While the “99-to-1” scheme has been around for years, it has garnered more attention recently due to the rising number of cases flagged by IRAS. In 2023, the tax authority began auditing these transactions as part of its ongoing effort to maintain fairness in the property market. By early 2024, IRAS had reviewed 187 such cases, and 166 were found to involve tax avoidance, resulting in the recovery of approximately S$60 million in unpaid ABSD​

Singapore’s property market has seen increasing regulation in recent years as the government seeks to cool a market that has experienced rapid price hikes. Cooling measures like ABSD were introduced to manage demand, especially from multiple-property owners, but schemes like “99-to-1” have emerged as a way for buyers to bypass these measures. As a result, authorities are stepping up efforts to investigate and audit suspicious transactions​.

What Makes the “99-to-1” Scheme So Risky?

The structure of the “99-to-1” scheme in itself isn’t illegal. It is merely a type of tenancy-in-common, where co-owners hold unequal shares in a property. However, when the intention is to reduce or avoid taxes, it falls into the category of tax avoidance. While tax avoidance isn’t illegal like tax evasion, it is still subject to penalties. In the case of the “99-to-1” scheme, IRAS has broad powers to reassess these transactions and impose penalties of up to 50% of the ABSD owed.

What makes the scheme particularly risky is the growing vigilance of the authorities. IRAS has made it clear that they will disregard transactions that appear to be artificial or contrived for tax avoidance purposes. As the mother and son case shows, the consequences can be severe. Those found guilty of providing misleading information to IRAS face jail time, hefty fines, and the possibility of paying back the ABSD, plus a 50% surcharge​.

IRAS’s Message to Buyers

In light of this case and others, IRAS has urged property buyers to voluntarily disclose any “99-to-1” arrangements they may have entered into. Buyers who voluntarily come forward can expect more favorable treatment from the tax authority, potentially avoiding the severe penalties associated with tax avoidance. This aligns with Singapore’s broader push for transparency and fairness in its property market.
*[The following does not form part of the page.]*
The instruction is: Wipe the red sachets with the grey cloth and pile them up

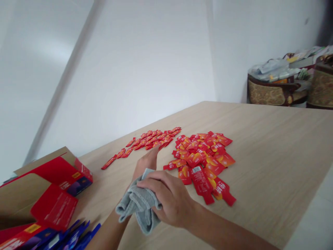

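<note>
My right hand (pixel 170 199) is closed around a grey cloth (pixel 140 205), pressing it against my left hand (pixel 147 163). The left hand lies under the cloth, with its fingers stretched out flat toward the far side of the wooden table (pixel 273 156). Just right of both hands lies a heap of red and orange sachets (pixel 204 161). Behind it, more red sachets (pixel 149 140) are spread in a thin row toward the left.
An opened red and brown cardboard box (pixel 52 184) sits at the left edge, with blue and red flat cartons (pixel 65 238) in front of it. A white wall stands behind the table. Two patterned baskets (pixel 275 90) full of clutter are at the far right.
</note>
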Demonstrator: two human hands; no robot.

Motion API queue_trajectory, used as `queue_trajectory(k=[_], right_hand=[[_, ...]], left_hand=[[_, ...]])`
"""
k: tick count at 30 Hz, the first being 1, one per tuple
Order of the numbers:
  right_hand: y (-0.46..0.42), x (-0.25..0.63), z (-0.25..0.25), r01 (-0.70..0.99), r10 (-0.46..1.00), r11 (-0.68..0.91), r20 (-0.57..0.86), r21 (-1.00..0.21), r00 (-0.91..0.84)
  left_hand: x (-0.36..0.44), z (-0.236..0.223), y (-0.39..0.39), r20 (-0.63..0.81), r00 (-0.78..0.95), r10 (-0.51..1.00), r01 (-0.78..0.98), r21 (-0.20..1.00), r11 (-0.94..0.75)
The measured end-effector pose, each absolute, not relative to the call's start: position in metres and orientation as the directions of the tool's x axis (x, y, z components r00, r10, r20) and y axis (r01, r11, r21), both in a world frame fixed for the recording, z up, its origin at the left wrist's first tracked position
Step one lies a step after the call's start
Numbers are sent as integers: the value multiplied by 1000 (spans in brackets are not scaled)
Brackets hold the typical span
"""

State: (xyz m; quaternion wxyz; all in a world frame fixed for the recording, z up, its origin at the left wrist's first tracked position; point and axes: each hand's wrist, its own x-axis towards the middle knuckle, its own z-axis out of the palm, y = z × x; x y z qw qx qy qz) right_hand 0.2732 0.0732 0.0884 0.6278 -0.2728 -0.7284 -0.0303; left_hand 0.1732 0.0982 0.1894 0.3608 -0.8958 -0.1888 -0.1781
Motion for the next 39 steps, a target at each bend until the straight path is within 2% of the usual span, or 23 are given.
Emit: queue_trajectory(k=[2,4,9,13,18,23,30,35,39], right_hand=[[73,274,89,433,339,854,940,-287,-47],[75,274,87,428,327,859,944,-280,-39],[82,274,81,433,337,851,942,-298,-14],[85,272,78,434,352,847,935,-306,-27],[85,273,76,398,388,856,919,-330,-71],[85,274,71,388,400,854,914,-346,-67],[76,258,59,371,454,854,871,-364,-190],[70,240,47,404,510,831,814,-382,-278],[68,235,41,499,637,727,735,-472,-233]], left_hand=[[216,171,157,512,814,273,533,-472,-702],[259,142,210,521,802,293,526,-384,-759],[331,66,260,395,881,259,369,-233,-900],[335,29,264,300,910,286,336,-131,-932],[299,35,270,297,877,377,413,-65,-909],[213,48,278,337,764,551,596,-41,-802],[86,33,305,372,434,821,879,26,-477],[89,7,331,369,285,885,943,57,-328],[118,-8,369,398,178,900,969,88,-231]])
The government’s stance is clear: while creative tax planning is allowed, crossing the line into tax avoidance, especially when it comes to cooling measures like ABSD, will not be tolerated. As Deputy Prime Minister and Finance Minister Lawrence Wong noted, the government’s focus is on ensuring a fair and sustainable property market, where everyone pays their fair share of taxes​.

Conclusion: The Risks of Playing the System

The case of Tan Kai Wen Keith and his mother serves as a cautionary tale for property buyers who may be tempted to exploit loopholes like the “99-to-1” scheme. While the structure itself is legal, using it to avoid taxes comes with significant risks, from financial penalties to legal repercussions.

As IRAS continues to audit and scrutinize property transactions, it’s becoming increasingly risky for buyers to try and game the system. Property buyers should seek professional advice and ensure that their transactions are above board, both legally and ethically. The government’s message is clear: when it comes to taxes, there’s no such thing as a free lunch.